Ван Герден пожал плечами:
— Понимаю.
— Разве для вас это не важно?
— Не сейчас. Позже. Значительно позже.
— Странно, — заметила Аллисон, отпив глоток вина и затянувшись сигаретой.
Он встал, поставил свой бокал на кофейный столик и подошел к ней. Она выждала секунду и, подавшись вперед, смяла окурок в пепельнице.
Тигр Мазибуко один сидел в «ориксе». Снаружи, у моста, где погиб Малыш Джо, ждали его ребята, но он не думал о них. У него на коленях была расстелена карта. Он чертил по ней пальцем, что-то напевая себе под нос, монотонно мурлыча. Заверещал телефон. Мазибуко догадывался, кто может ему звонить.
— Больше всего, — заявил он сразу, — мне хочется взорвать гада ракетой, желательно, конечно, по нашу сторону границы. — Голос его был спокойным, он нарочно выбирал такие слова. — Но я понимаю, что это не выход.
— Совершенно верно, — ответила Янина Менц.
— Насколько я понимаю, мы не будем просить помощи у соседей.
— Опять верно.
— Национальная гордость… И потом, нельзя допустить, чтобы секретные сведения попали в чужие руки.
— Да.
— Я хочу устроить засаду.
— Тигр, в этом нет необходимости.
— Что вы имеете в виду?
— Не могу сказать всего по телефону, так что поверь мне на слово. Приоритеты изменились.
Мазибуко еле сдержался. Ярость вскипала в нем, как лава. «Приоритеты изменились»! Он потерял бойца, его постоянно унижали, отрядом быстрого реагирования затыкали все дыры, пришлось терпеть тупость и непрофессионализм козлов, с которыми его заставили работать, а теперь долбаное начальство, которое сидит за долбаным столом в долбаном кабинете, решило, что изменились долбаные приоритеты! Он с трудом проглотил, затолкал назад рвущиеся с губ слова, потому что на срывы он не имел права.
— Ты меня слышишь?
— Да, мэм. Я знаю, по какому маршруту он полетит.
— И что?
— Он направляется в Казунгулу.
— Казунгулу?
— На границе с Замбией. Через Зимбабве он не полетит, там слишком много пограничных застав, слишком большой риск. Уж я-то знаю.
— Ну и что? Казунгулу в Ботсване. Даже если приказ поступит сверху, на согласование всех вопросов уйдет слишком много времени.

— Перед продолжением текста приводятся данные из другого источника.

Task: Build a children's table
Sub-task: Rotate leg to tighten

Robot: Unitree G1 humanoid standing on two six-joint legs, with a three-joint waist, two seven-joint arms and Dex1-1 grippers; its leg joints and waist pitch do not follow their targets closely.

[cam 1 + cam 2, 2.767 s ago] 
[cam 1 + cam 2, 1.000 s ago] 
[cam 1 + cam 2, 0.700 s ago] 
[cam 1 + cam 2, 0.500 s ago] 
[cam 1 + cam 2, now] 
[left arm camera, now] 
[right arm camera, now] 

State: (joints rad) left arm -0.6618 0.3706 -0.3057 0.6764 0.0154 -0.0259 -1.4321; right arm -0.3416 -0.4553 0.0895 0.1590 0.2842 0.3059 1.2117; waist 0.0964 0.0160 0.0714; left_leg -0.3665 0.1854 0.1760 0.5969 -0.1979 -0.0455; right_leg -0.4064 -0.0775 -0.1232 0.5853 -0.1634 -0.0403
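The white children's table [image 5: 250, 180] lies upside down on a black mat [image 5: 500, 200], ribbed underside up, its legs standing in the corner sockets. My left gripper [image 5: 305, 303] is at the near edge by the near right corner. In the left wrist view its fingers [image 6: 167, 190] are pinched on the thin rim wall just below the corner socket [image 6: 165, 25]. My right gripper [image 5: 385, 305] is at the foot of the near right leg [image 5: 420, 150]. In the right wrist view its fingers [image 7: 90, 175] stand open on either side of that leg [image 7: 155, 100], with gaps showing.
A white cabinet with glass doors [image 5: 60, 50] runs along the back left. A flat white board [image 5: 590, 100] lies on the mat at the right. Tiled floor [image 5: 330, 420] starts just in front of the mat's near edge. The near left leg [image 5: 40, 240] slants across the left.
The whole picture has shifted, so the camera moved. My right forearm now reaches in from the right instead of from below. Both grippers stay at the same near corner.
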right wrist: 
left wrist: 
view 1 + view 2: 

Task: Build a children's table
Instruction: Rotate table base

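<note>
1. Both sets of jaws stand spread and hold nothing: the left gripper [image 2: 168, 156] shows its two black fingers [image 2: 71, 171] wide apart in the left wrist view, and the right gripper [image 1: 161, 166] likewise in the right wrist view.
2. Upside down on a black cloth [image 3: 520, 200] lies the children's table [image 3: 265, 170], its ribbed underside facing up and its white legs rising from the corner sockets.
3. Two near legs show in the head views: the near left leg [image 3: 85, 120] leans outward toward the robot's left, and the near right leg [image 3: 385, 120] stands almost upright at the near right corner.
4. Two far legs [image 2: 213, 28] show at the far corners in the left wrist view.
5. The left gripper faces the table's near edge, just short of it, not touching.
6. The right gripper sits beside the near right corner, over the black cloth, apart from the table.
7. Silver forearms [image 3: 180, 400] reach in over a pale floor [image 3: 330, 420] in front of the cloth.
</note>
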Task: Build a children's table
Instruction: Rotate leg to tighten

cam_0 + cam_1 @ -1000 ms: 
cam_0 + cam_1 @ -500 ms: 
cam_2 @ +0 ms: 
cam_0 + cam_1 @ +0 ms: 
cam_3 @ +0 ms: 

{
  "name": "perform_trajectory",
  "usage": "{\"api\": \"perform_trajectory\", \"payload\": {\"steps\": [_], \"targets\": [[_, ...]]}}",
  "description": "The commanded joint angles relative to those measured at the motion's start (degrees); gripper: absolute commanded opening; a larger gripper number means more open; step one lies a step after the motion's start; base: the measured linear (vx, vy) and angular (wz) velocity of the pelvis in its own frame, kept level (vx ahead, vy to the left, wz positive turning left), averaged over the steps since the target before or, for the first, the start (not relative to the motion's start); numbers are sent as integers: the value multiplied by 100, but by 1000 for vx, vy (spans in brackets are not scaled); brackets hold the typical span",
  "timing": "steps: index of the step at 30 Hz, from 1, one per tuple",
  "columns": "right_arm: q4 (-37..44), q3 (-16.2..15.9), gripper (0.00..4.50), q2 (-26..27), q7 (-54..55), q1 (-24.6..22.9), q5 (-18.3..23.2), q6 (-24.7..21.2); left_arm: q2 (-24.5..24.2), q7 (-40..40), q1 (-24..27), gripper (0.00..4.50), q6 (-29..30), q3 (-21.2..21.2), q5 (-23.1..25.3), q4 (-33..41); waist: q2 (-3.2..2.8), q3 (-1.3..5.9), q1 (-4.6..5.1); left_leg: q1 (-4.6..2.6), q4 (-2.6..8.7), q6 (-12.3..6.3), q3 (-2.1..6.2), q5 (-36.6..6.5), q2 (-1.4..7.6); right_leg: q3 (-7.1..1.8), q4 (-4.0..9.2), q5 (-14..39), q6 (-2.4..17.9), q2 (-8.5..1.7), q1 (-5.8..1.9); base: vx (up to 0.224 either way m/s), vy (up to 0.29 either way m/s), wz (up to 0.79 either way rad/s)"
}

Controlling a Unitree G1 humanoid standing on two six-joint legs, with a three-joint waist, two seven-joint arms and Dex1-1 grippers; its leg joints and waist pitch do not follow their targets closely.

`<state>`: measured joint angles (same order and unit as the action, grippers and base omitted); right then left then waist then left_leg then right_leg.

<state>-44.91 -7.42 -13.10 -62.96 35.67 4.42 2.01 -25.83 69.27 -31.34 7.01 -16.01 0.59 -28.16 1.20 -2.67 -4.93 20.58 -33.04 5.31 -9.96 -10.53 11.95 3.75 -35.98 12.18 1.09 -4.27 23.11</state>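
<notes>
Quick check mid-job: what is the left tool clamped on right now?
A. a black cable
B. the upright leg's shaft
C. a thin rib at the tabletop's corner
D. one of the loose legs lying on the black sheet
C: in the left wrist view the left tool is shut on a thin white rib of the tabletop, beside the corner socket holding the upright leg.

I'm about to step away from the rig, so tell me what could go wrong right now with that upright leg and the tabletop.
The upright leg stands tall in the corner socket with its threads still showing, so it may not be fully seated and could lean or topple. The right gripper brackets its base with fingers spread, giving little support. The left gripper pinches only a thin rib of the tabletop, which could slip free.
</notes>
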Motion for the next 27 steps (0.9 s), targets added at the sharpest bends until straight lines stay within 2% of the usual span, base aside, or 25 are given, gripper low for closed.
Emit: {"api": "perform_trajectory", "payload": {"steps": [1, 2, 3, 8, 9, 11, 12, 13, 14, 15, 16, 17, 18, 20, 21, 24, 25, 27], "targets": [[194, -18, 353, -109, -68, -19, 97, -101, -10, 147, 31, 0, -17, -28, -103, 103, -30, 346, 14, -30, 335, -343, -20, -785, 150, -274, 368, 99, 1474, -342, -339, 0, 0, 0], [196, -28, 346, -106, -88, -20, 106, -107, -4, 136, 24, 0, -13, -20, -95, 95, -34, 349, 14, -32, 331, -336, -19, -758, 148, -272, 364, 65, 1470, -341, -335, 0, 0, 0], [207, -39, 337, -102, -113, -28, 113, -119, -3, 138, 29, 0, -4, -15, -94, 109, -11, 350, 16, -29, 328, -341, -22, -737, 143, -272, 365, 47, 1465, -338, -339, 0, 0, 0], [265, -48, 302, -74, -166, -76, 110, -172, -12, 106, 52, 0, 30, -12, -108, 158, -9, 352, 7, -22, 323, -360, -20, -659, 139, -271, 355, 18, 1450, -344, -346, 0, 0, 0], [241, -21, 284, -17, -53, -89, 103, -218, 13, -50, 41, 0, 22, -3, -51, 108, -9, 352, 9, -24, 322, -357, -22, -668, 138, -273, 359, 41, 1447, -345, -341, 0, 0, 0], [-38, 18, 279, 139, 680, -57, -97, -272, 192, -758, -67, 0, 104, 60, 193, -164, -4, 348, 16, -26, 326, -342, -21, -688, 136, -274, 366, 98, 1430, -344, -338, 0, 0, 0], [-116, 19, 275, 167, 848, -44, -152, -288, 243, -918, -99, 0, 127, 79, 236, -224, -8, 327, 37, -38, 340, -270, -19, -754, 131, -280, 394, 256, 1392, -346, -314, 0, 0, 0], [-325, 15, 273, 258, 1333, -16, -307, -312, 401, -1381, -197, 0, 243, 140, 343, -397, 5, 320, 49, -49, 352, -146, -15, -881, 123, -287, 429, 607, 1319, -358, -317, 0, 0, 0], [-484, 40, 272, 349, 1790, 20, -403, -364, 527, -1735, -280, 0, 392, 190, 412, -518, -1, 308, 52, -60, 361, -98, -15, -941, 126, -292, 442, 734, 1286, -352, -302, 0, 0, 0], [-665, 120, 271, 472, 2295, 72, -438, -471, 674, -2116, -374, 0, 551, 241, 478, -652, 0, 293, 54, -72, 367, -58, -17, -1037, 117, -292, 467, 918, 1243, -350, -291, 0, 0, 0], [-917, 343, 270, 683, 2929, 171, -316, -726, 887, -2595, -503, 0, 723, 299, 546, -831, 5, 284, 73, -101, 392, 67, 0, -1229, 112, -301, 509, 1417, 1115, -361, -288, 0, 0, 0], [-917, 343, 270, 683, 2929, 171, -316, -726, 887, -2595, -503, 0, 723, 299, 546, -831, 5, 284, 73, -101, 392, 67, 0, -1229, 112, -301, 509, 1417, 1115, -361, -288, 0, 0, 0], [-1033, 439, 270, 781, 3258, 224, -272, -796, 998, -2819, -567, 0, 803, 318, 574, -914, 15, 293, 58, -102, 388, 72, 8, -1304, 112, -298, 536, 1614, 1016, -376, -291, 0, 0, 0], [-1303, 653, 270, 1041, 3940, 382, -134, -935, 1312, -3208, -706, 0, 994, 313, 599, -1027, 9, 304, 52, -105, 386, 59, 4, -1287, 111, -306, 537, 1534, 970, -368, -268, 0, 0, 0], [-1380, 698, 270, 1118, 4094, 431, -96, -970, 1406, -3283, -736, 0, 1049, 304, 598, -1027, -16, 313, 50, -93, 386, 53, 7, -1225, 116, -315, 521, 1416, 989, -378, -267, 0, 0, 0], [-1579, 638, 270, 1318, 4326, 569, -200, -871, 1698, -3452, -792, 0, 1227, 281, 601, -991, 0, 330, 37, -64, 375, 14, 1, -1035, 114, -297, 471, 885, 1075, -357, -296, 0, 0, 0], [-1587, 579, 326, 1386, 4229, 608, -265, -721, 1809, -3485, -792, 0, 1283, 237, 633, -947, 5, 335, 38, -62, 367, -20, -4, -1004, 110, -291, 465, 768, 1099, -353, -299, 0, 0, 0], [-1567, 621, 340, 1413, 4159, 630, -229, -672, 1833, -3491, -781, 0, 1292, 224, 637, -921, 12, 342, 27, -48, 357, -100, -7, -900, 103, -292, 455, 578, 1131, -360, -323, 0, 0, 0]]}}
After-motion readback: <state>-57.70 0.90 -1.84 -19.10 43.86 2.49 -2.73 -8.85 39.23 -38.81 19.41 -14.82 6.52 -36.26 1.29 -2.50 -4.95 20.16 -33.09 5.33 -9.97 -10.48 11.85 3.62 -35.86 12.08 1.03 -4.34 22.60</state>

— Я не имел в виду официальное разрешение.
— Понятно, Тигр.
— Мэм, он ранен. Если верить Да Коста…
— Ранен, говоришь?
— Да. Да Коста говорит, рана серьезная, в живот или в ногу. Малыш Джо успел выпустить в него несколько пуль до того, как его убили. Рана не позволит ему перемещаться быстро. Ему надо отдохнуть. И попить. Значит, мы еще успеем…
— Тигр…
— Не волнуйтесь, я сам все сделаю. Один. Через два часа я смогу быть в Эллисрасе. Через три часа — в Махалапье. Мне только нужна машина…
— Тигр…
— У вас появится дополнительная возможность! — Он разыграл козырную карту.
Почувствовав ее нерешительность, Мазибуко перешел в наступление:
— Клянусь, я проведу все тихо! Никаких международных конфликтов. Клянусь!
Янина Менц все еще колебалась, и Мазибуко собрался привести другие доводы, но потом передумал. Пошла она, не станет он ее умолять!
— Ты возьмешь его сам, один?
— Да, совершенно один.
— Без поддержки, связи и официального разрешения?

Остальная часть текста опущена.